The importance of the channel in driving modern enterprise storage
Phillip de Waal, Systems Engineering Manager at Nutanix Sub-Saharan Africa
Last year brought many challenges for IT vendors and their partner ecosystems, with rapidly shifting IT demand trends, extremely volatile macroeconomic conditions, and continued supply chain constraints. With these challenges still at the forefront, it remains crucial for vendors to listen to their partners to understand conditions on the ground and make necessary adjustments to find areas of opportunity.
For 2023, those vendors who continue to capitalise on new innovations and opportunities while working closely with their channel partners will likely be the most successful. It is, therefore, essential for vendors to align their go-to-market strategies and investments so that partners can seize the advantage and lead the way in accelerating joint successes while adapting to ongoing market dynamics. Vendors must be laser-focused on building options around profitable subscription and renewal models for their partners to find success throughout the entire customer lifecycle.
Of course, this does not necessarily mean throwing more solutions and products into the mix. Instead, it is about simplifying the portfolio and streamlining partner tools to become more customer and channel-friendly. Instead of fifty or 100 different products and price points, vendors need to consolidate. An example of this can be found in what Nutanix has done by prioritising four pillars: the development of hybrid multicloud environments, solutions focused on managing a cloud, unified storage, and database as a service. In 2023, partner enablement will be the key to success in helping businesses tackle their ever-evolving IT challenges.
Storage matters
The amount of business data being generated is growing almost exponentially every year. Advanced technologies such as data analytics, the Internet of Things, and artificial intelligence are further contributing to the massive volumes of data being generated. Vendors and their channel partners would do well to leverage the market’s need for data storage with innovative products and services.
Data storage is more critical than ever to the success of every business, regardless of the industry sector. The solutions that can help unlock the value of data and contribute to how easily and efficiently a company can organise, manage, access, share, and use this vital information have become crucial in 2023 and beyond.
While there will be a need for physical storage mediums (at least for the time being), hybrid cloud storage will continue to grow in popularity. Using different clouds for different workloads is becoming increasingly normalised. For example, some businesses might prefer to keep their most sensitive or highly regulated data in a private cloud where they have complete control over security. Less sensitive data can be stored inexpensively in the public cloud. Other hybrid scenarios mix private and public clouds with on-premises data centres for a mix-and-match model that provides the best of both worlds. Throughout all this, the channel becomes a vital enabler that facilitates hybrid cloud storage management.
Safety first
Throughout this, optimising application and user performance, managing data protection, and asserting access controls across a hybrid multi-cloud environment requires a new look at how data services are designed and deployed. Without a plan to standardise data services across locations, it can be much harder to synchronise data across multiple sites, control how data is accessed, and implement tiering for cost-effective targets.

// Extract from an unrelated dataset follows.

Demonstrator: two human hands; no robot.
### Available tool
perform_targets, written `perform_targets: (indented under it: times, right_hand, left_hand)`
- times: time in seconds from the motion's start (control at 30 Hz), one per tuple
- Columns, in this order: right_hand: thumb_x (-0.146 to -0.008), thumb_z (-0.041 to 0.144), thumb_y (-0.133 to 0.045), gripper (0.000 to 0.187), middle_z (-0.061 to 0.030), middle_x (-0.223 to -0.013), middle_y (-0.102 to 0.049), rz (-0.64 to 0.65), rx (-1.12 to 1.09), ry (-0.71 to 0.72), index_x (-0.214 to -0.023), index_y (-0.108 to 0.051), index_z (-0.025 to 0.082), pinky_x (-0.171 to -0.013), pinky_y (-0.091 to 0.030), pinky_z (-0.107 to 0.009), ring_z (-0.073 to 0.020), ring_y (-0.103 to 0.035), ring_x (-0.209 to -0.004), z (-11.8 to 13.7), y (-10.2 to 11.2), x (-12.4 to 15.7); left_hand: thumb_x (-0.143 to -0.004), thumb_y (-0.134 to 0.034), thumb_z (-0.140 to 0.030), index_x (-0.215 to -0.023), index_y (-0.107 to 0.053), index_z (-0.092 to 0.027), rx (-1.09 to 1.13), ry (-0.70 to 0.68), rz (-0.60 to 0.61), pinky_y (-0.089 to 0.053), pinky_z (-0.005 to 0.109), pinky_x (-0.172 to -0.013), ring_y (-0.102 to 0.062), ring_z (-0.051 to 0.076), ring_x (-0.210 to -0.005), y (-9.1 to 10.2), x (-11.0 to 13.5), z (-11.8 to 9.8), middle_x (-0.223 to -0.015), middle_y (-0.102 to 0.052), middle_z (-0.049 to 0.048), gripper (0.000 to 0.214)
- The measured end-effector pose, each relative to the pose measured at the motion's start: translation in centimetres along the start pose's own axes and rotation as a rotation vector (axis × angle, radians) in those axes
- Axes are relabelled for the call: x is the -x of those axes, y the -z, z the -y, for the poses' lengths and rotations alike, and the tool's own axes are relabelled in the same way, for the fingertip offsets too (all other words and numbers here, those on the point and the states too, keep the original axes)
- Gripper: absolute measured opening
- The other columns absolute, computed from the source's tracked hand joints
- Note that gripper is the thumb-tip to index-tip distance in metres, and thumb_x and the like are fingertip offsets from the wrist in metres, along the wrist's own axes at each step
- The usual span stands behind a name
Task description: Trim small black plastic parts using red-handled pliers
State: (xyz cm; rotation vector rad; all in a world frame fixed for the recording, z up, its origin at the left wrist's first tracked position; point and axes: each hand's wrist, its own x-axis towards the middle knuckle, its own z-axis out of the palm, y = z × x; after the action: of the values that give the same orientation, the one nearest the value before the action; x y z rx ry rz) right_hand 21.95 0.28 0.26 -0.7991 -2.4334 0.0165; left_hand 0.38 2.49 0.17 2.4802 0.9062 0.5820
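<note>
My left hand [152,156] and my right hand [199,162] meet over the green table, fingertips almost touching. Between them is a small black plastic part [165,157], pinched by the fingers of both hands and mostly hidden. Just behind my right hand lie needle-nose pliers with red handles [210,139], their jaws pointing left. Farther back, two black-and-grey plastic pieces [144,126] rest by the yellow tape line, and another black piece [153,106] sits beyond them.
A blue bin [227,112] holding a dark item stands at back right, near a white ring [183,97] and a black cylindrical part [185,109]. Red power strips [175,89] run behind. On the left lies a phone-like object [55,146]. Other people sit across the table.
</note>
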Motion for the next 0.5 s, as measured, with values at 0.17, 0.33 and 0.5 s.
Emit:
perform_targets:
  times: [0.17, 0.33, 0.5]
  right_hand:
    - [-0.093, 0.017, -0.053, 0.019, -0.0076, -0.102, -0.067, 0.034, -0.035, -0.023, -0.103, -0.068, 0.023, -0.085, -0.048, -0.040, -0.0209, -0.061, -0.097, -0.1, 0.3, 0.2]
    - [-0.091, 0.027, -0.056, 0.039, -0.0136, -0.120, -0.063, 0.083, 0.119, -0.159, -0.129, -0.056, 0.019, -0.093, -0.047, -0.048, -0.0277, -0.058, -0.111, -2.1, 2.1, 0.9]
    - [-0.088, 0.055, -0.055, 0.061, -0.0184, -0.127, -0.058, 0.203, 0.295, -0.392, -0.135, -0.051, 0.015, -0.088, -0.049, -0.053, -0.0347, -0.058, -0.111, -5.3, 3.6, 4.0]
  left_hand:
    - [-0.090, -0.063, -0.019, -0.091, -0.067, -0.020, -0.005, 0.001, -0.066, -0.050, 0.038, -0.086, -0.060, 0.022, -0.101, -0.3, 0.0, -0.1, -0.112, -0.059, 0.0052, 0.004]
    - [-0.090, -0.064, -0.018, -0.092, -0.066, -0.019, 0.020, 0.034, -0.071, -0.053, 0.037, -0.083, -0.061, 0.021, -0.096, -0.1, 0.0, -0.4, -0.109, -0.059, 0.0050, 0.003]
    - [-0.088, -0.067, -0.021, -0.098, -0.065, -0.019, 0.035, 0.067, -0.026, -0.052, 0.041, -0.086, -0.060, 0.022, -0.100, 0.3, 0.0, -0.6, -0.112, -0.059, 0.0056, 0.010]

Additionally, thoughts must turn to how shared storage has become a lucrative target for cybercriminals looking to hijack valuable customer, financial, or sensitive information and extort payment in return for access to the data. The channel will likely see an increased focus this year on enhancing ransomware defences for organisations actively looking for storage security strategies against malicious cyberattacks.
Focus on the business
Building from the security aspect, data services that allow companies to consolidate workloads using different access methods onto a single storage platform promise improved administrative productivity and compelling economics. More South African companies will turn to newer storage technologies like NVMe while expanding on their software-defined offerings to handle the performance, availability, and security requirements of mission-critical workloads.
The channel will be in a strong position to deliver solutions built around data services based on a unified storage platform. These will provide a better fit for the more dynamic, hybrid multi-cloud environments that are the future of digital infrastructure.
When workloads can be consolidated, many benefits can accrue. Data services built on unified storage systems are easier to buy and deploy. The associated infrastructure costs less, consumes less energy, and takes up less floor space than dedicated block, file, and object storage silos.
Vendors who strengthen their channel value proposition in this regard, will be well-positioned in the South African market as companies rethink how they approach their data, storage, and hybrid cloud needs this year.